ENOLOGIA
Il rame e il vino, il rame nel vino
Nel bene e nel male, esiste un rapporto stretto tra il rame, la tecnica viticola e le pratiche enologiche
di ALESSANDRA BIONDI BARTOLINI
di ALESSANDRA BIONDI BARTOLINI
Utilizzati in vigneto per proteggere le viti dalla peronospora fino dagli ultimi decenni del 1800, i sali di rame hanno realisticamente salvato e continuano a salvare vigneti e raccolti. E tuttavia già dai primissimi anni ci si interrogava sui rischi e i problemi che gli eccessi e i residui di rame avrebbero potuto causare nei mosti e nei vini, come testimonia la memoria “Sopra l’azione dei sali di rame nel mosto di uva sul Saccharomyces ellipsoideus”, pubblicata nel 1891 da Pico Pichi, uno dei primi studiosi italiani di microbiologia enologica.
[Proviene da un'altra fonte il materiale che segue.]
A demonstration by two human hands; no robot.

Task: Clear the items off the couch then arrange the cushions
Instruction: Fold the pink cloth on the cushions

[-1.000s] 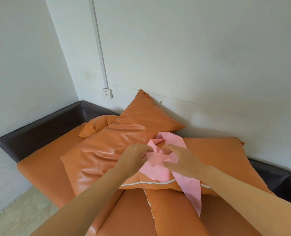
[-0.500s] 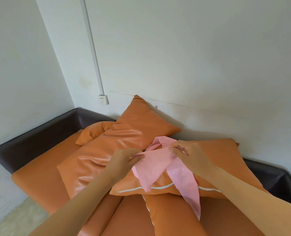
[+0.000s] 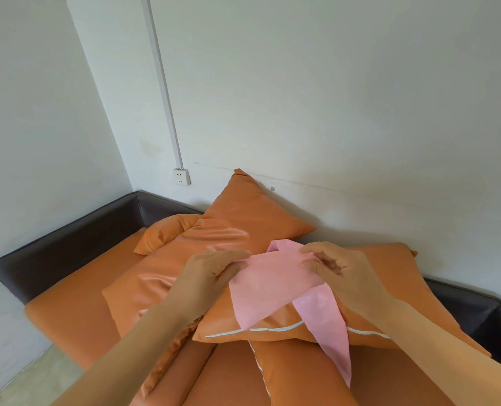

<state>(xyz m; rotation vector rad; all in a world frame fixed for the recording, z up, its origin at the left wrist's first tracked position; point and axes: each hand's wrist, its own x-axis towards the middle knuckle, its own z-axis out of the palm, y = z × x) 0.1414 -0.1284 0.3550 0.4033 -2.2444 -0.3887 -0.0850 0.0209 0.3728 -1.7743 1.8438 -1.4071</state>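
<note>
Two hands on one item: a pink cloth [image 3: 268, 284], limp and thin, draped over the orange cushion [image 3: 369, 303] lying flat on the couch [image 3: 67, 315].

Left hand [image 3: 211, 276]: fingers and thumb closed in a pinch on the cloth's left edge. Right hand [image 3: 340, 272]: fingers curled, pinching the cloth's upper right edge. The span between the two pinches is pulled fairly flat; one long tail hangs down past the cushion's white-piped front seam.

Cushions, from the flat cushion: a second orange cushion [image 3: 243, 218] leans behind it and to its left, its top corner against the wall; a smaller one [image 3: 167, 231] lies further left, by the dark couch arm; another sits below its front edge, partly hidden by the forearms. All are in disorder.

Step in hand, by judgement: clearing, not yet arranging. The cloth appears to be the loose item left on the couch.

Next move calls for: lifting both pinches together so the tail clears the seam without snagging, carrying the cloth off the couch, then squaring the cushions.
</note>
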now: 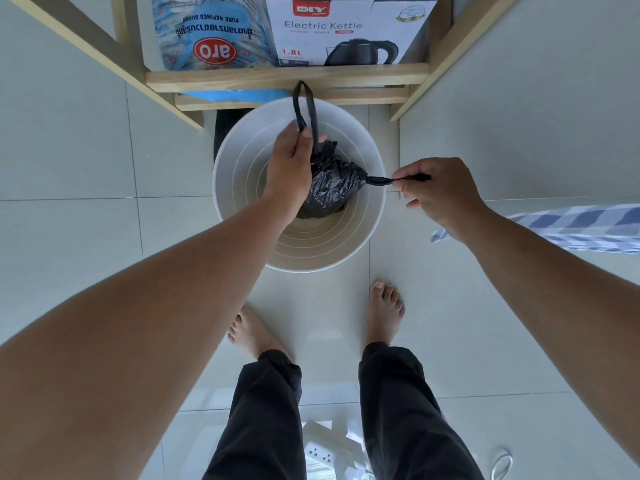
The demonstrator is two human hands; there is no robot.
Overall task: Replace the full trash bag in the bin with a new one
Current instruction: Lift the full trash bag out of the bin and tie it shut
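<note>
A round white bin [239,161] stands on the tiled floor below me. Inside it sits a black trash bag [332,181], gathered shut at the top. My left hand [291,164] is over the bin and grips one black drawstring loop [306,105], which sticks up toward the shelf. My right hand [440,195] is just outside the bin's right rim and pinches the other drawstring [381,180], pulled taut to the right. My left forearm hides part of the bag's left side.
A wooden shelf [287,77] stands right behind the bin, holding a blue sugar bag [211,32] and an electric kettle box [346,32]. My bare feet [384,313] are near the bin. A checked cloth [571,226] hangs at right. A white power strip [318,453] lies between my legs.
</note>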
Le contaminazioni in passato non provenivano tuttavia soltanto dal vigneto, in quanto in cantina erano molti gli strumenti, raccordi, pompe, rubinetti ecc. in bronzo o in ottone, leghe che potevano cedere rame e altri metalli ai mosti o ai vini. E come nel caso del ferro i rischi legati alle cosiddette casse metalliche, e con essi la necessità di ricorrere agli interventi di demetallizzazione, si sono effettivamente ridotti di molto con l’introduzione dell’acciaio inossidabile.
Se tuttavia da una parte i residui e le contaminazioni destano da tempo preoccupazione e sono per questo considerati un rischio, è pur vero che dall’altra la tecnica enologica sfrutta la capacità dei sali di rame di legare i composti solforati maleodoranti e responsabili dei difetti di riduzione e le aggiunte di solfato e citrato di rame rappresentano una delle pratiche più familiari alla maggior parte degli enologi e dei tecnici di cantina. Sembra contraddittorio e in effetti un po’ lo è.